── GIVEN RECORDS
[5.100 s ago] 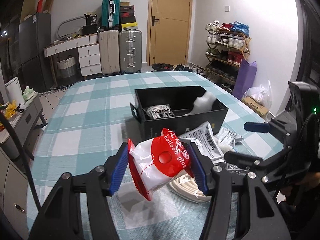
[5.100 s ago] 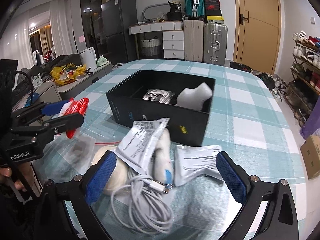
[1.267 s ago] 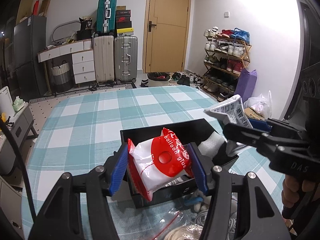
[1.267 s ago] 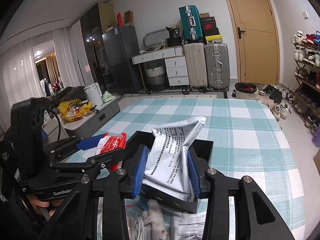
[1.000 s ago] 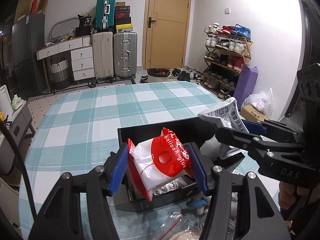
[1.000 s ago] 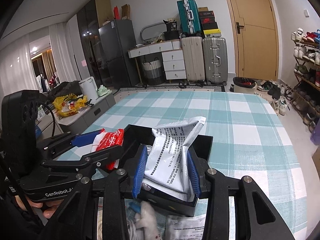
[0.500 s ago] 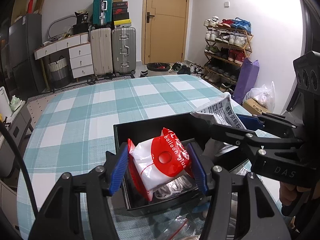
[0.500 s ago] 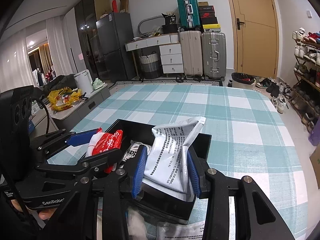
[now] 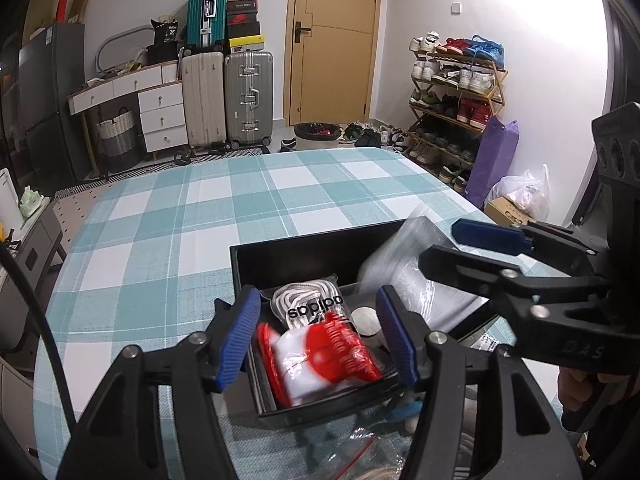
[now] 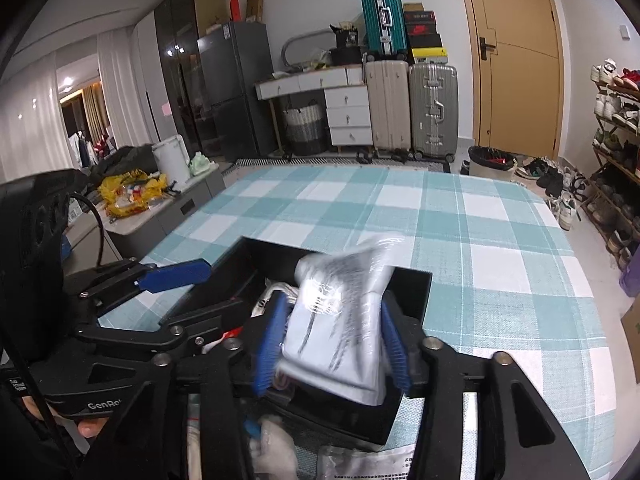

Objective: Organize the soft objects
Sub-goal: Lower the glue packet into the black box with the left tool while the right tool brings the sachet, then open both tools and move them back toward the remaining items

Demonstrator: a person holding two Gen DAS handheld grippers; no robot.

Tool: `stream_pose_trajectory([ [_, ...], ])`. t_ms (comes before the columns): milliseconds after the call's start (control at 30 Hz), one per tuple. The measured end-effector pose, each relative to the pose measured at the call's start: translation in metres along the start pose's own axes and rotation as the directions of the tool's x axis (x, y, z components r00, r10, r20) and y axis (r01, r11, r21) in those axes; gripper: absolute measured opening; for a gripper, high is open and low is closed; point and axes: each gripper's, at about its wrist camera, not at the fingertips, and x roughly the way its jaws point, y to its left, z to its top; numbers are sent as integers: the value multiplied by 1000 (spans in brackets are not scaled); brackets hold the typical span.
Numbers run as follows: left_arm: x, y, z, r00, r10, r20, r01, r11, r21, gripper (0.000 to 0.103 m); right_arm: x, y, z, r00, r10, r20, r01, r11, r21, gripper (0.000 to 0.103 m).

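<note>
Both tools are matte black plastic frames with blue ribbed pads on the inner faces of their fingers. The left claw (image 9: 318,334) fills the lower part of the left wrist view, silver screws dotting its arms, a black cable curving up the left edge. The right claw (image 10: 334,338) has matching screws. Pale lettering reads "DAS" on one housing and "GenRo" on the other, with bare fingertips (image 10: 90,427) showing beneath.
</note>
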Motion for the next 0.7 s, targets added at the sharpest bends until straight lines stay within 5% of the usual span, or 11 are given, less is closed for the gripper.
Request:
stream_pose_trajectory([
  [167, -14, 4, -2, 999, 22, 29, -22, 1000, -12, 89, -19, -1, -1, 1000, -5, 30, 5, 1000, 4, 78],
  [200, -17, 4, -3, 999, 24, 37, -24, 1000, -13, 101, -23, -1, -2, 999, -10, 37, 10, 1000, 8, 87],
  [300, -29, 4, -8, 998, 31, 55, -31, 999, -10, 103, -40, -6, -7, 998, -25, 62, 23, 999, 33, 102],
  [700, -60, 0, -42, 998, 62, 30, -63, 998, 9, 103, -76, -16, -36, 998, -54, 43, 50, 994, 96, 102],
])
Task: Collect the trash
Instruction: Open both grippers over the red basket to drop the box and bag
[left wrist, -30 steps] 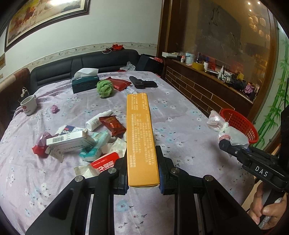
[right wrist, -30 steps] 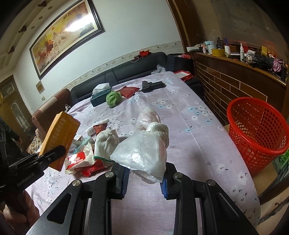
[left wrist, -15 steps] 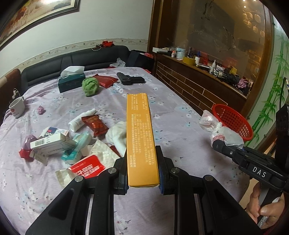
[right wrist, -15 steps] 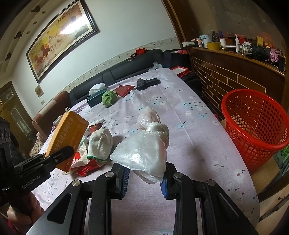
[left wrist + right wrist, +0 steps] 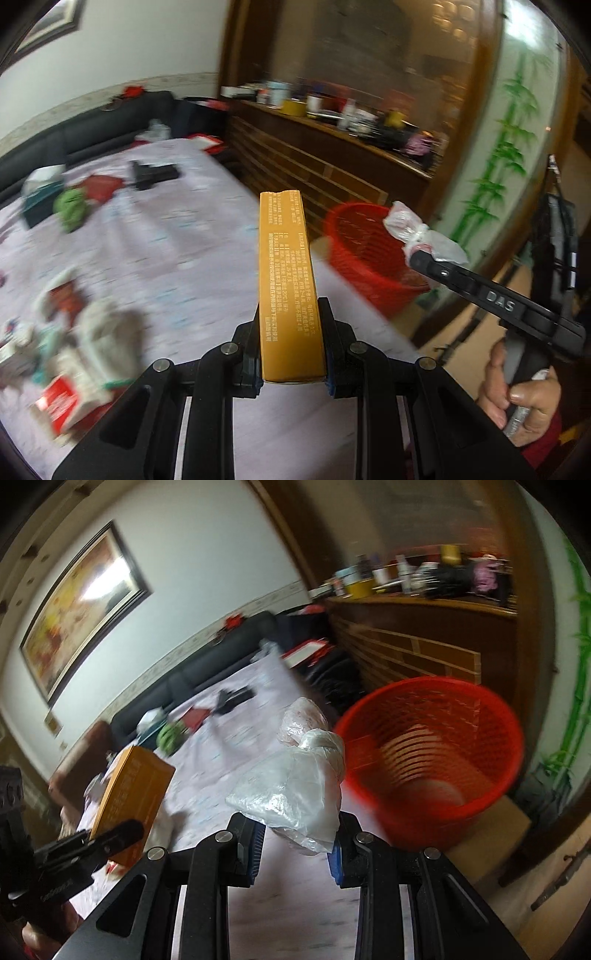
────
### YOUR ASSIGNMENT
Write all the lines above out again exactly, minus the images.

### PROBLEM SOLUTION
[5.100 s ago] 
[5.100 s ago] 
[1.267 s ago] 
[1.267 s ago] 
[1.000 s ago] 
[1.000 s ago] 
[0.500 s ago] 
[0.500 s ago] 
[now] 
[now] 

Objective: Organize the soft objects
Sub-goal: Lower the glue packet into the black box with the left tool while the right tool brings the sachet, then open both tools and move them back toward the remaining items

Demonstrator: a person holding two Gen DAS handheld grippers; no robot.

Tool: `stream_pose_trajectory([ [_, ...], ])`. t_ms (comes before the columns): milliseconds after the call's start (control at 30 Hz), one per tuple. The measured end-effector pose, each relative to the pose measured at the call's start: translation in metres along the start pose's own axes and rotation as the directions of the tool's x axis (x, y, z components r00, r10, r20) and y axis (r01, r11, r21) in those axes; gripper: absolute measured opening; for a gripper, high is open and low is closed; point and axes: each gripper's, at about its wrist camera, not at the fingertips, and x roughly the way its jaws point, y to its left, z to its top; numbers are sent as integers: the value multiplied by 1000 (spans in brackets are not scaled); brackets hold the typical span.
Numbers run as follows: left_arm: x, y, z, r00, r10, r20, r01, r11, r21, gripper (0.000 to 0.103 m); right_arm: x, y, z, r00, r10, r20, r01, r11, r21, gripper (0.000 to 0.103 m).

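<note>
Both tools are matte black plastic frames with blue ribbed pads on the inner faces of their fingers. The left claw (image 9: 318,334) fills the lower part of the left wrist view, silver screws dotting its arms, a black cable curving up the left edge. The right claw (image 10: 334,338) has matching screws. Pale lettering reads "DAS" on one housing and "GenRo" on the other, with bare fingertips (image 10: 90,427) showing beneath.
</note>
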Motion for the next 0.7 s, targets added at the sharpest bends until straight lines stay within 5% of the usual span, or 11 are given, less is closed for the gripper.
Request:
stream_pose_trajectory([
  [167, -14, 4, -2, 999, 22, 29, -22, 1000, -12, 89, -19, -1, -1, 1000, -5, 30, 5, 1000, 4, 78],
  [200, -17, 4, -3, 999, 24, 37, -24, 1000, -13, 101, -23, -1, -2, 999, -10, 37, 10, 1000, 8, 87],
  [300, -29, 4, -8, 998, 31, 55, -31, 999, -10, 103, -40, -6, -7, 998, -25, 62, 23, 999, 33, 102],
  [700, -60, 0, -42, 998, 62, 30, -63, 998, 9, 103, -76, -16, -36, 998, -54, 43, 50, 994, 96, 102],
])
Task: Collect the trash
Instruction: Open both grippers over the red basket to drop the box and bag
[left wrist, -30 steps] 
[right wrist, -30 steps] 
[left wrist, -15 steps] 
[right wrist, -15 steps] 
[left wrist + right wrist, +0 steps] 

No additional output will be generated.